MİLLET KURUCU DEĞERDİR: AK Parti iktidarı kendisini devlet gibi gördüğü için, ilgili kişi de şahsım eşittir devlet dediği için insan kayıran, kutuplaştıran ve engeller ören yönetim anlayışıyla milletimizin devlet anlayışını da zedeliyor bu kirli zihniyet. Kurumsal devlet anlayışımıza göre millet egemen unsurdur, millet kurucu değerdir. Millet bağımsızlığın teminatıdır. Cumhuriyetimize kadar gelinen süreçte devletten ayrı tutulan bir millet varken cumhuriyetimiz ile birlikte devlet millet birliği sağlandı. Devlet yönetiminde millet egemenliği hakim kılınmıştır.

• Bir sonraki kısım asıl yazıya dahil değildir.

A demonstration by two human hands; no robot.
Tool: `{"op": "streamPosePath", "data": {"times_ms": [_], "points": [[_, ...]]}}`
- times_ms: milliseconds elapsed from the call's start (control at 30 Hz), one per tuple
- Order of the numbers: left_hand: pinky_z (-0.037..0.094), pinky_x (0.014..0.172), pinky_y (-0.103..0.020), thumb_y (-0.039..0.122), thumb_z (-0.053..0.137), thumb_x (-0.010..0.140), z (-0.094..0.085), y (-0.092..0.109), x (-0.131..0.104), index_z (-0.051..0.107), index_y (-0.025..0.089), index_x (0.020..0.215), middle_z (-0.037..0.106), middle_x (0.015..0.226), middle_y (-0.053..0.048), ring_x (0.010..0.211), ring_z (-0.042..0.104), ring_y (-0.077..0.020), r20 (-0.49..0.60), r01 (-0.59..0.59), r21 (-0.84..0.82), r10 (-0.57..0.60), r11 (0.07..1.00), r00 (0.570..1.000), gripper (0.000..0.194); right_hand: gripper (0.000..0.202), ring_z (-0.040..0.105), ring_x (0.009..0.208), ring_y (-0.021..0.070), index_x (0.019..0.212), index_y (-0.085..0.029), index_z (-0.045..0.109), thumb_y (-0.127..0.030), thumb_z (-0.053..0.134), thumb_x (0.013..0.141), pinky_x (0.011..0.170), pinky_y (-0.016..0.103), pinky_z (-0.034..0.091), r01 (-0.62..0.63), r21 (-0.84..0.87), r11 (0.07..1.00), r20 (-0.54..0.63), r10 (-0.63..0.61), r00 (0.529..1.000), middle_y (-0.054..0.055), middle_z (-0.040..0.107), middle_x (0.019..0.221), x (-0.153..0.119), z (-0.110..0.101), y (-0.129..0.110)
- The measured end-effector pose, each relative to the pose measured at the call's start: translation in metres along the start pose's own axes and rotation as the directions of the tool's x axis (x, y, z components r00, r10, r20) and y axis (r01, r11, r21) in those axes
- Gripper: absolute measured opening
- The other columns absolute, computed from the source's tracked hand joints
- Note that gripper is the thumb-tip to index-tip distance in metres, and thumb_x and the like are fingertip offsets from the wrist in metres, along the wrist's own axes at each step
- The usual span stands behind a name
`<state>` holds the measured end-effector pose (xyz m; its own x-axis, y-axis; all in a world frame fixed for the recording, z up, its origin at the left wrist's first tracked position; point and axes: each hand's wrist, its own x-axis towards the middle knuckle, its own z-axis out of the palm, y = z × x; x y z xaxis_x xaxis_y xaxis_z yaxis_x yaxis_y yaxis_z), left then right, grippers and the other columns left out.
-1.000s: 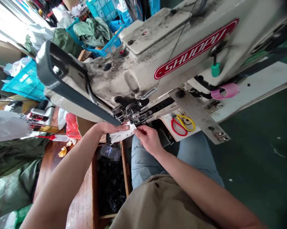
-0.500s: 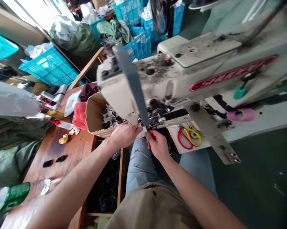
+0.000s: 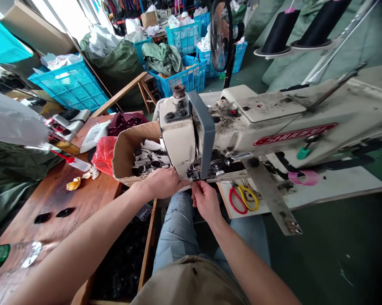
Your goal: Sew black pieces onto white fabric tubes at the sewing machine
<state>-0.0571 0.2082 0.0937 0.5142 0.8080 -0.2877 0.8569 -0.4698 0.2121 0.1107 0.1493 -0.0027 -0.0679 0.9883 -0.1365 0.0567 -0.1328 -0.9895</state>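
A small white piece (image 3: 186, 187) is held low at the front of the sewing m/c (image 3: 179, 144), near the needle mech. (image 3: 218, 167); it's mostly hidden by fingers, so contact w/ the m/c can't be told. It's judged light, thin & fairly soft, easily creased but prob. not fragile; slipperiness can't be told. Best held flat by its edges, w/ fingertips clear of the mech. Its L part is gripped under the L hand (image 3: 165, 183), knuckles up, fingers curled; its R end is pinched btwn thumb & forefinger of the R hand (image 3: 206, 201), other fingers bent. Both bare forearms are angled inward from the lower corners, so the hands are brought almost together over the L knee (image 3: 179, 212). By the L hand, a cardboard box (image 3: 122, 148) of small white & black pieces (image 3: 151, 156) is set on the wooden worktop (image 3: 95, 192); near the R hand, red-&-yellow-handled scissors (image 3: 242, 198) are laid.
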Motion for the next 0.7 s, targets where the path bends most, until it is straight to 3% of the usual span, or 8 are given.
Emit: {"op": "streamPosePath", "data": {"times_ms": [100,200,300,433,500,567,633,700], "points": [[0.052,0.086,-0.047,0.041,0.038,0.101,-0.001,0.002,0.001,0.072,0.014,0.093,0.072,0.095,-0.02,0.093,0.07,-0.0363,0.06,-0.03,-0.025,0.032,0.999,0.998,0.044,0.045,0.052,0.042,0.0118,0.085,-0.02,0.062,-0.063,0.052,0.094,0.044,0.023,0.041,-0.007,-0.006,1.0,0.017,0.007,1.0,-0.003,0.055,0.057,0.0,-0.002,-0.003],[0.048,0.097,-0.042,0.031,0.047,0.097,-0.003,-0.007,0.013,0.073,0.018,0.089,0.075,0.099,-0.014,0.099,0.067,-0.031,0.116,-0.112,-0.253,0.145,0.961,0.983,0.03,0.046,0.052,0.041,0.0127,0.087,-0.019,0.063,-0.064,0.053,0.093,0.043,0.024,0.041,-0.016,-0.004,1.0,0.019,0.016,1.0,-0.003,0.057,0.059,-0.001,-0.002,-0.005],[0.047,0.102,-0.035,0.034,0.053,0.094,-0.003,-0.018,0.025,0.072,0.02,0.088,0.076,0.103,-0.008,0.103,0.064,-0.0259,0.124,-0.116,-0.42,0.184,0.9,0.975,0.025,0.047,0.053,0.041,0.0129,0.089,-0.019,0.064,-0.065,0.053,0.092,0.042,0.024,0.041,-0.027,0.005,1.0,0.019,0.027,0.999,-0.002,0.057,0.059,-0.001,-0.002,-0.006],[0.049,0.096,-0.031,0.043,0.066,0.084,-0.001,-0.027,0.031,0.073,0.02,0.088,0.078,0.1,-0.004,0.098,0.064,-0.0237,0.098,-0.061,-0.56,0.139,0.826,0.985,0.025,0.048,0.053,0.042,0.0126,0.087,-0.019,0.064,-0.066,0.054,0.091,0.043,0.024,0.042,-0.031,0.012,0.999,0.019,0.031,0.999,-0.001,0.057,0.06,0.0,-0.001,-0.006],[0.052,0.084,-0.028,0.045,0.069,0.081,0.0,-0.031,0.032,0.073,0.02,0.08,0.078,0.087,-0.002,0.085,0.065,-0.021,0.158,-0.013,-0.648,0.151,0.761,0.976,0.026,0.05,0.052,0.042,0.0128,0.085,-0.019,0.062,-0.068,0.054,0.09,0.043,0.024,0.041,-0.037,0.024,0.999,0.014,0.036,0.999,-0.001,0.057,0.059,0.002,0.0,-0.005],[0.05,0.063,-0.025,0.048,0.071,0.079,0.003,-0.036,0.033,0.071,0.019,0.071,0.072,0.066,-0.001,0.062,0.06,-0.0169,0.333,0.137,-0.747,0.187,0.651,0.924,0.031,0.052,0.052,0.041,0.0132,0.084,-0.019,0.062,-0.07,0.055,0.088,0.041,0.024,0.04,-0.046,0.036,0.998,-0.008,0.047,0.999,-0.001,0.057,0.058,0.002,0.002,-0.005],[0.042,0.049,-0.026,0.053,0.072,0.078,0.008,-0.042,0.034,0.07,0.018,0.067,0.064,0.053,-0.001,0.047,0.052,-0.0144,0.498,0.321,-0.789,0.238,0.523,0.834,0.036,0.053,0.053,0.042,0.0138,0.084,-0.018,0.064,-0.07,0.056,0.087,0.042,0.025,0.041,-0.051,0.025,0.998,-0.018,0.051,0.999,0.0,0.058,0.058,-0.003,0.0,-0.007],[0.039,0.045,-0.027,0.057,0.069,0.078,0.015,-0.047,0.034,0.07,0.017,0.069,0.064,0.053,-0.003,0.044,0.05,-0.0149,0.563,0.418,-0.794,0.272,0.442,0.781,0.041,0.05,0.056,0.045,0.015,0.083,-0.018,0.066,-0.067,0.059,0.087,0.044,0.026,0.046,-0.043,-0.017,0.999,-0.002,0.043,0.999,0.001,0.061,0.06,-0.014,-0.01,-0.013]]}}
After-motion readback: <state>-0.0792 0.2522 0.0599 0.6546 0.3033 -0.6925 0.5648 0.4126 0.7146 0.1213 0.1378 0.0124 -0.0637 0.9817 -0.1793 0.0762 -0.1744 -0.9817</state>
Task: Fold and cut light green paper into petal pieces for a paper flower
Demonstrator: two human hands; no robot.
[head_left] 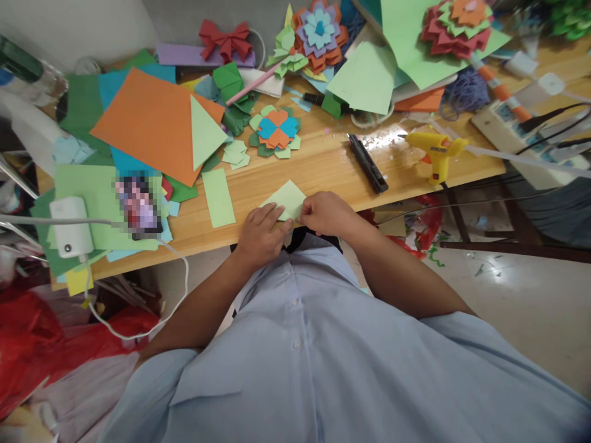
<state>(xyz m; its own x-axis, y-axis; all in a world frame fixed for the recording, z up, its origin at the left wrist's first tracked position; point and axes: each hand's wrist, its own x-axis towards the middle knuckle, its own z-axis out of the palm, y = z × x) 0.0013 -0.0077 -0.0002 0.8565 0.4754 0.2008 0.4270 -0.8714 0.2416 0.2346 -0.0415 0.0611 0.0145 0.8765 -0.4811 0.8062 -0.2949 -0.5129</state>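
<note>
A small light green paper square (289,195) lies cornerwise at the table's front edge, one corner pointing away from me. My left hand (262,235) rests on its near left side, fingers stretched out and pressing it down. At the right corner, my right hand (325,214) is closed with its fingertips pinched on the paper. The near part of the square is hidden by my hands. Left of them lies a light green paper strip (218,198). Beyond the square sits a layered paper flower (277,130) in orange, blue and green.
A black stapler-like tool (367,163) and a yellow glue gun (435,151) lie to the right, near a power strip (512,132). Orange paper (152,117), a phone (138,203) and a white power bank (71,226) with a cable are at left. Finished paper flowers (318,31) stand behind.
</note>
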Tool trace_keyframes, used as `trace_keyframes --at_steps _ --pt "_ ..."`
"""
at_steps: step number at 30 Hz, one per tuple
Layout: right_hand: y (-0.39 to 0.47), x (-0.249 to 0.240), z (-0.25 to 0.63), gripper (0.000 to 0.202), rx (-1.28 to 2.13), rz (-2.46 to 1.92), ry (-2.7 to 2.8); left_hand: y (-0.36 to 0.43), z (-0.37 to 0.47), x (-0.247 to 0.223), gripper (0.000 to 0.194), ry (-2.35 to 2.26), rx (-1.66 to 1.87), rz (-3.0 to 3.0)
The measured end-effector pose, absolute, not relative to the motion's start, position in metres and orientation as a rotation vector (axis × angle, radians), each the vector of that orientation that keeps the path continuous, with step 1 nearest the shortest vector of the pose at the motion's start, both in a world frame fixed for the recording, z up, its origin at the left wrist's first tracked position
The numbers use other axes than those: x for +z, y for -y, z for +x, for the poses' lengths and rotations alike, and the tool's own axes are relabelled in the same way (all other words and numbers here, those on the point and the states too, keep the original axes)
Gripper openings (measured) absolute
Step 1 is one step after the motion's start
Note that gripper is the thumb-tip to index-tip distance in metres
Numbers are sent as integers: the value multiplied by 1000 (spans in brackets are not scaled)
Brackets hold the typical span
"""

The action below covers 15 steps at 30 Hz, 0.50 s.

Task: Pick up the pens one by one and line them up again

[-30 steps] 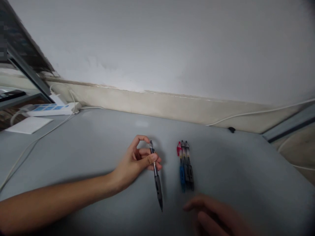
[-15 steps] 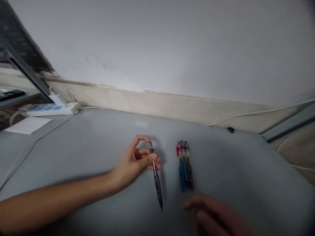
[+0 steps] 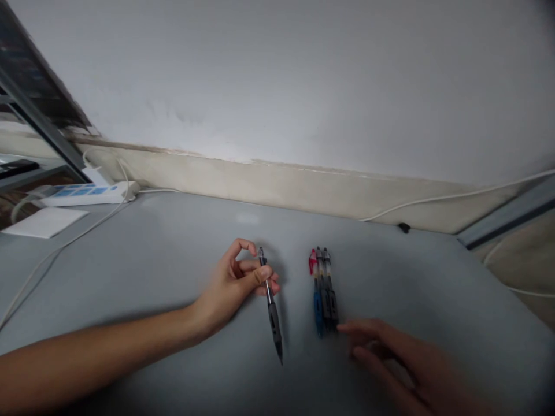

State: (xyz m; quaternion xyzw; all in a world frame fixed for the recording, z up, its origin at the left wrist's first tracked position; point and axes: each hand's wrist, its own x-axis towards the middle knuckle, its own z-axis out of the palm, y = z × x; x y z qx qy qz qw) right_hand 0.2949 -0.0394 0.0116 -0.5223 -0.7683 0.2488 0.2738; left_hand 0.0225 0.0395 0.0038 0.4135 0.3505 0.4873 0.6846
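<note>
1 pen (image 3: pixel 269 300) between left fingers (image 3: pixel 259 276).

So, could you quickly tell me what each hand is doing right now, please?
Left hand: closed on a black pen, tip toward the camera.
Right hand: open, empty, fingertips just short of the three pens on the table.
</note>
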Motion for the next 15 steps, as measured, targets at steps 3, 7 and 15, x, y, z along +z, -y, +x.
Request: trace_keyframes --at_steps 3,7,15 --pt "29 16 296 33 453 -1230 2254 -40 22 3 41 -799 1093 935" --pt "24 19 292 31 316 -1106 2371 -39 23 5 44 -805 1083 954" --pt "28 16 284 27 323 -1124 2386 -38 23 5 39 -807 1063 960"
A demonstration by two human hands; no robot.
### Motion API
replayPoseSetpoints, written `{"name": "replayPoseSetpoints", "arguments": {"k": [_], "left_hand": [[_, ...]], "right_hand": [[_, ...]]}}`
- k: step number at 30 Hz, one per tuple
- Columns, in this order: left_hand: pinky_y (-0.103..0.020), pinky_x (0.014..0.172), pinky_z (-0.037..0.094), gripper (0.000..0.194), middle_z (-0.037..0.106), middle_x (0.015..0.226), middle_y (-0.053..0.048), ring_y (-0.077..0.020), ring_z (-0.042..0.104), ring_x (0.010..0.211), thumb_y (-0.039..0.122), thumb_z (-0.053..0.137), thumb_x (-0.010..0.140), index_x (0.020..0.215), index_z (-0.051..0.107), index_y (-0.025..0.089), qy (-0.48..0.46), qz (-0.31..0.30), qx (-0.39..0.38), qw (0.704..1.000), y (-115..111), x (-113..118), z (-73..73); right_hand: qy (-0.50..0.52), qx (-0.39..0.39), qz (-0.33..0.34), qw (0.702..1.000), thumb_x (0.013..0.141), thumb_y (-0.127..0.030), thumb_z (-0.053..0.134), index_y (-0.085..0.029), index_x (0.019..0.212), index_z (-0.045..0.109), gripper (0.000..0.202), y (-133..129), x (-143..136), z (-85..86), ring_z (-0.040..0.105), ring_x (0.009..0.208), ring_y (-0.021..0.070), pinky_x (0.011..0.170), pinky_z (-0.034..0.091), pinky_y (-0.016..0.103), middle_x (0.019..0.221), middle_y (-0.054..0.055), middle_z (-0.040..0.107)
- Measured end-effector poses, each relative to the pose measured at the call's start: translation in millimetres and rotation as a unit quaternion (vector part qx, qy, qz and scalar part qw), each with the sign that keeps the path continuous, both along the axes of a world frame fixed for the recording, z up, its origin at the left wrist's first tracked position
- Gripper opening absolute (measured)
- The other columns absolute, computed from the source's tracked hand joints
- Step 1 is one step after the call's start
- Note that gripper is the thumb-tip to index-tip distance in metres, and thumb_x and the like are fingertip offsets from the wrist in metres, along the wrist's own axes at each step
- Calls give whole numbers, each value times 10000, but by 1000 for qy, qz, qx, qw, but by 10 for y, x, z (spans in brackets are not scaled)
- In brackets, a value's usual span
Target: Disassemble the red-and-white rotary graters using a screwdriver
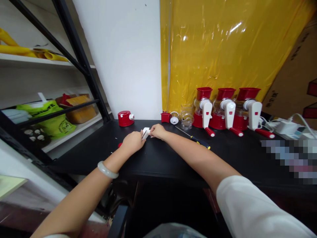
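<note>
Above the black table, my left hand [133, 142] is closed around a white crank handle [146, 133], whose white end sticks out past the fingers. A bit of red [120, 145] shows just left of that hand, probably the handle's grip. The fingertips of my right hand [158, 131] pinch the right side of the white piece; whether a smaller part sits between them is too small to tell. Behind the hands stands a round red base [126, 118] with a white knob on its side. A small red hopper [165, 117] and a white-rimmed round part [174, 118] lie beyond my right hand.
Clear plastic drums [186, 117] stand near the yellow sheeting. Three red-and-white rotary graters [203, 110] line the back right. A screwdriver [198, 140] lies beyond my right forearm. White power adapters [288, 125] and cables occupy the right end; a shelf rack [84, 71] rises at left.
</note>
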State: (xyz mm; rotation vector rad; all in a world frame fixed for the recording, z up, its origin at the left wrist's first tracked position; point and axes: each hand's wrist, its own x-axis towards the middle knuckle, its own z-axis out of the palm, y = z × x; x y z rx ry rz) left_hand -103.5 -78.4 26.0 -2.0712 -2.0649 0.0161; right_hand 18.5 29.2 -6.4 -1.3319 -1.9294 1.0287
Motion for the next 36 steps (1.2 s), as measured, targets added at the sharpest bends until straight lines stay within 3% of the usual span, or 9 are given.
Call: {"name": "replayPoseSetpoints", "arguments": {"k": [9,13,19,24,26,29,32,36], "left_hand": [[-351,815,518,450,725,1064,-180,-314,692,1007,336,524,886,1277,612,133,-19,4,6,1000,13,-18,-14],[-361,787,527,448,727,1049,-183,-328,701,977,326,521,870,1259,625,128,-18,10,9,1000,21,-24,-16],[-358,757,534,317,725,1020,-178,-317,709,928,291,507,859,1077,676,132,-16,28,26,999,36,-50,-3],[-368,766,537,288,717,1012,-183,-316,704,934,284,487,884,1056,659,129,-10,38,22,999,20,-125,12],[-383,763,538,290,708,1011,-195,-325,702,936,250,472,884,1069,649,112,-2,43,25,999,17,-161,-2],[-402,764,540,289,696,1032,-217,-338,699,946,191,451,876,1057,649,84,5,55,21,998,22,-185,-28],[-395,784,536,305,690,1056,-225,-332,696,973,167,424,893,1076,646,64,8,58,18,998,38,-161,-31],[-391,798,536,345,685,1082,-237,-326,693,996,164,392,914,1132,628,35,12,63,14,998,64,-111,-11]], "right_hand": [[-13,10,-2,1000,727,-139,771,-155,745,707,69,31,-133,-73,711,614,122,556,500,156,721,42,745],[-76,78,12,994,765,-211,754,-159,728,718,73,44,-118,-42,727,702,148,647,514,186,725,63,749],[-160,187,32,969,820,-297,689,-149,791,737,158,-21,-9,124,712,848,205,728,496,243,857,107,761],[-175,271,14,946,895,-309,570,-138,855,728,235,20,401,438,676,862,208,802,480,276,865,122,737],[-182,314,-28,931,893,-299,550,-141,885,725,235,121,686,599,652,948,239,884,470,328,928,137,713],[-179,361,-160,901,855,-361,598,-150,1041,699,299,346,1134,791,534,1171,332,997,415,463,1139,179,618],[-163,314,-227,907,782,-331,684,-127,1232,613,499,555,1460,859,501,1206,333,1044,382,475,1197,187,557],[-143,244,-258,924,752,-376,729,-108,1382,481,728,690,1608,784,472,1275,355,1055,387,463,1301,227,494]]}}
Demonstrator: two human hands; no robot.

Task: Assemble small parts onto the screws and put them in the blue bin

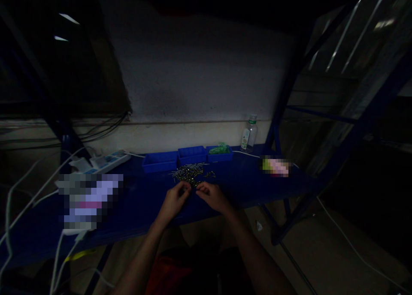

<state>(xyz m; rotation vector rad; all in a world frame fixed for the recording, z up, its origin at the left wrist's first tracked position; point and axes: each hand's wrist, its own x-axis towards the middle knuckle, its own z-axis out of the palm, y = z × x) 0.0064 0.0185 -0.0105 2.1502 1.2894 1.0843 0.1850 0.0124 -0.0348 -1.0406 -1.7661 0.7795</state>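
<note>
A loose pile of thin shiny metal pieces, like screws or pins (189, 171), lies on the blue tabletop (138, 200). At its near edge are small brassy bits (193, 182). My left hand (176, 197) is beside them with thumb and fingers pinched together. Facing it, my right hand (212, 195) has its fingers curled and thumb pressed in, the tips a short gap from the left ones. Whatever lies between the fingertips of either hand is too small and dark to name. A few pieces (210, 174) lie apart to the right of the pile.
Three blue bins (160, 161) stand in a row behind the pile; the right one holds green plastic (220, 149). A clear bottle (249, 134) is at the back right. Power strip (111, 162) and white cables crowd the left. Blurred items (277, 167) lie at both sides.
</note>
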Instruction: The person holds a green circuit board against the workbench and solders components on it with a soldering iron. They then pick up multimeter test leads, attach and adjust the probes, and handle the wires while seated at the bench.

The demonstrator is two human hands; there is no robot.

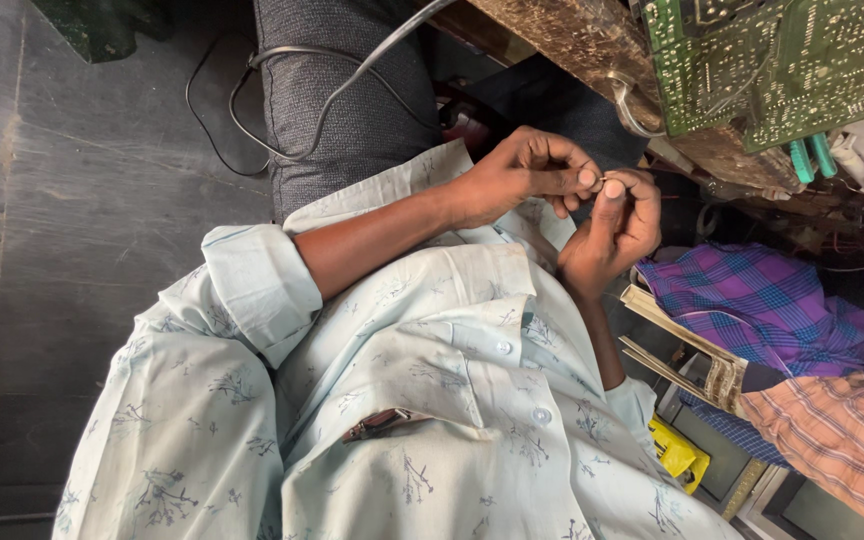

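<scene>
My left hand [527, 170] and my right hand [617, 225] meet in front of my lap, fingertips pressed together. Between the thumbs and forefingers sits a tiny thin metallic piece [602, 181], too small to tell what it is. Both hands pinch it. My left forearm comes out of a rolled pale-blue shirt sleeve [252, 285]. My right forearm rises from lower down beside my shirt front. My grey trousers [352, 100] lie just beyond the hands.
A green circuit board [782, 60] lies on a worn wooden bench edge [572, 35] at the upper right. Grey cables [282, 100] loop over my knee. Another person in purple plaid cloth [772, 305] and an orange striped shirt [842, 440] sits at the right. A yellow object [677, 452] lies below.
</scene>
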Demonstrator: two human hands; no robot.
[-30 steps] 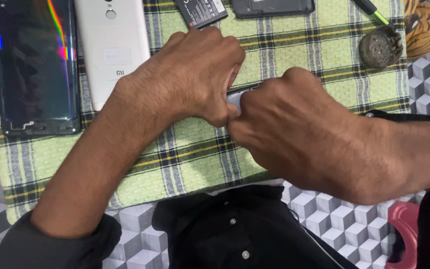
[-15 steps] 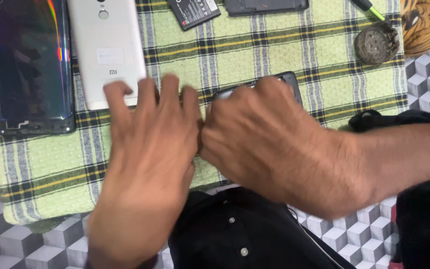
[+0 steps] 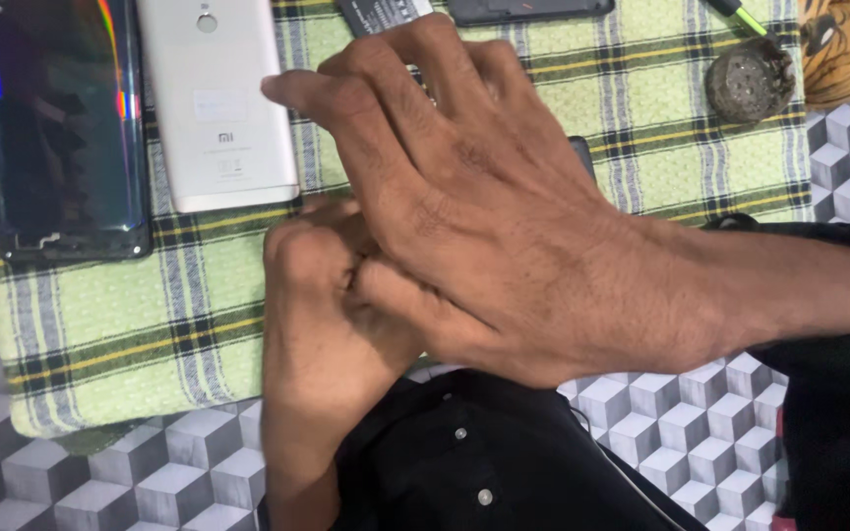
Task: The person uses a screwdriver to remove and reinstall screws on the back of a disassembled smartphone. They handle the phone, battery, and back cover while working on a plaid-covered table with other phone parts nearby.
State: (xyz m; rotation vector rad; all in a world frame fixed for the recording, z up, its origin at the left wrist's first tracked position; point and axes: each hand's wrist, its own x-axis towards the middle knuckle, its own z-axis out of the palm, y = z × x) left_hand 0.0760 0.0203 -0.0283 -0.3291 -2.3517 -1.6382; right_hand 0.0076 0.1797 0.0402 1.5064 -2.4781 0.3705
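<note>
At the green checked cloth's point(image 3: 100, 324) left end a glossy black phone point(image 3: 61, 128) is lying, with a silver phone back point(image 3: 213, 98) beside it carrying a pale square label. My left hand point(image 3: 322, 305), flat a moment ago, is curling at the cloth's near edge; I cannot tell what its fingers are gripping. My right hand point(image 3: 504, 226) is spreading its fingers wide, holding nothing and hiding the dark phone point(image 3: 583, 153) mid-cloth, so I seem to be regripping

The single head-worn camera is looking almost straight down from just above, sitting very close to the checked green cloth point(image 3: 199, 324). It is facing away from the person's black shirt point(image 3: 464, 462) at the frame's bottom.
</note>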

MÜDAFAA-İ HUKUK CEMİYETİ'Nİ İLK KURANLAR KADINLARDIR: Maalesef bugün yine birileri bize kim olduğumuzu unutturmak istiyor. Birileri yine devlet millet bağını kopartmak istiyor. Kadınlara yönelik bu kadar hakaretin bu kadar küçümsemenin kadınlara yapılan haksızlıkların bu kadar görmezden gelinmesinin ve AK Parti yöneticilerinden birinin 'başı açık kadın perdesiz eve benzer, ya satılıktır ya kiralık' gibi sözlerinin neye tekabül ettiğini söyleyeyim ben size, çünkü milli mücadelenin ilk hareketini, ilk adımını biz kadınlar attık da ondan. Müdafaa-i Hukuk Cemiyeti'ni ilk kuranlar kadınlardır. Kusura bakmayın sizden önce kurduk. Hem de Yozgat'ta hem de Trabzon'da hem de Aydın'da hem de İzmir'de hem de Erzurum'da birçok Anadolu ilinde ilk Müdafaa-i Hukuk Cemiyetlerini kadınlar kurmuştur. Dolayısıyla unutmayacağız, unutturmayacağız ve bunun için de hem devlet kavramının hem de millet kavramının içini boşaltmaya çalışıyor bunlar." (HABER MERKEZİ)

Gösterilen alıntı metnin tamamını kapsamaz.